- _Action item_
Could you please retype all of the records exactly, skipping any pictures?

- _Material supplied_
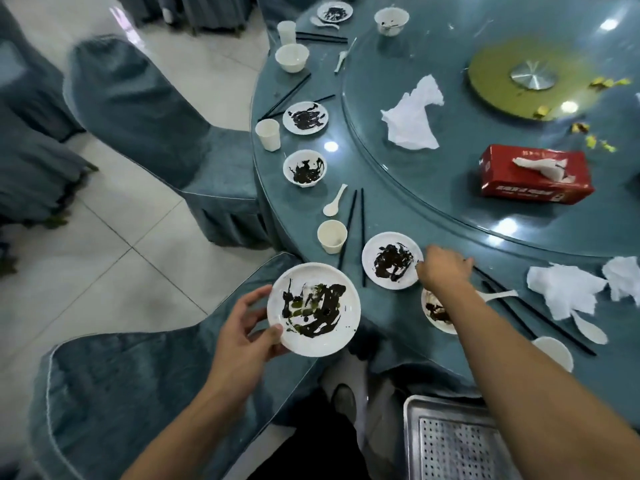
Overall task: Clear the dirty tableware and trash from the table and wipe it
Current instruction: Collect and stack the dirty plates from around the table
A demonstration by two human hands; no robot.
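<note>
The left hand [247, 327] holds a dirty white plate [313, 309] by its left edge, with the thumb on the rim and the fingers under it. This plate is up in the air, near the edge of the round blue table [381, 209] and over a blue chair [138, 386]. It has dark sauce and some green bits smeared on it.

The right hand [443, 270] reaches out to a second dirty plate [393, 260] that sits on the table. The fingers touch its right rim, but they are blurry, so I cannot tell if they grip it yet. Just under the right arm is a small bowl [437, 311] with dark sauce in it.

To the left of the second plate stand a paper cup [331, 236] and two black chopsticks [356, 230]. A white spoon [335, 201] lies a bit farther away. More dirty plates, bowls and cups sit along the far left edge of the table.

On the glass turntable [450, 181] in the middle lie a crumpled napkin [412, 116] and a red tissue box [535, 174]. More crumpled tissues [568, 289] lie on the right. A metal tray [450, 441] is near the bottom right.
</note>
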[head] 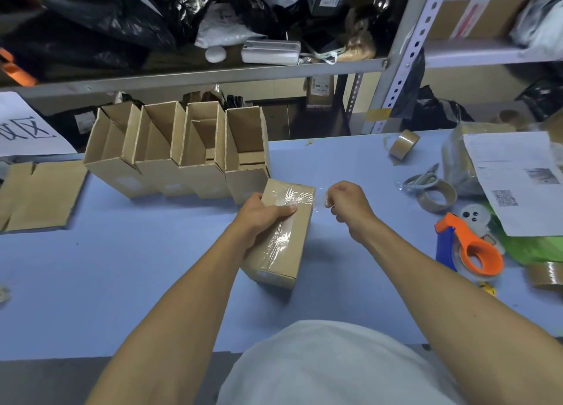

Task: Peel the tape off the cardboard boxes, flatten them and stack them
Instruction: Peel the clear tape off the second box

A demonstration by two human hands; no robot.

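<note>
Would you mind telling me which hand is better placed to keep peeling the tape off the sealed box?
The right hand: it already pinches the lifted clear tape beside the box, while the left hand grips the box to steady it.

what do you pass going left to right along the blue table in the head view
flattened brown cardboard sheet → row of four open brown cardboard boxes → left hand gripping the taped brown cardboard box → right hand pinching clear peeled tape → orange and blue tape dispenser
</note>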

- _Completed exercise_
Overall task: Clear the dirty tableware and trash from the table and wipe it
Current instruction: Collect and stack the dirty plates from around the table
A demonstration by two human hands; no robot.
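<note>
The left hand [247, 327] holds a dirty white plate [313, 309] by its left edge, with the thumb on the rim and the fingers under it. This plate is up in the air, near the edge of the round blue table [381, 209] and over a blue chair [138, 386]. It has dark sauce and some green bits smeared on it.

The right hand [443, 270] reaches out to a second dirty plate [393, 260] that sits on the table. The fingers touch its right rim, but they are blurry, so I cannot tell if they grip it yet. Just under the right arm is a small bowl [437, 311] with dark sauce in it.

To the left of the second plate stand a paper cup [331, 236] and two black chopsticks [356, 230]. A white spoon [335, 201] lies a bit farther away. More dirty plates, bowls and cups sit along the far left edge of the table.

On the glass turntable [450, 181] in the middle lie a crumpled napkin [412, 116] and a red tissue box [535, 174]. More crumpled tissues [568, 289] lie on the right. A metal tray [450, 441] is near the bottom right.
</note>
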[head] 

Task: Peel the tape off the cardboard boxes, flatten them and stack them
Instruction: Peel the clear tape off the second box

A demonstration by two human hands; no robot.

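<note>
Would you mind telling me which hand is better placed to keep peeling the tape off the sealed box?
The right hand: it already pinches the lifted clear tape beside the box, while the left hand grips the box to steady it.

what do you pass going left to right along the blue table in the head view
flattened brown cardboard sheet → row of four open brown cardboard boxes → left hand gripping the taped brown cardboard box → right hand pinching clear peeled tape → orange and blue tape dispenser
</note>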

The response to this exercise is complete.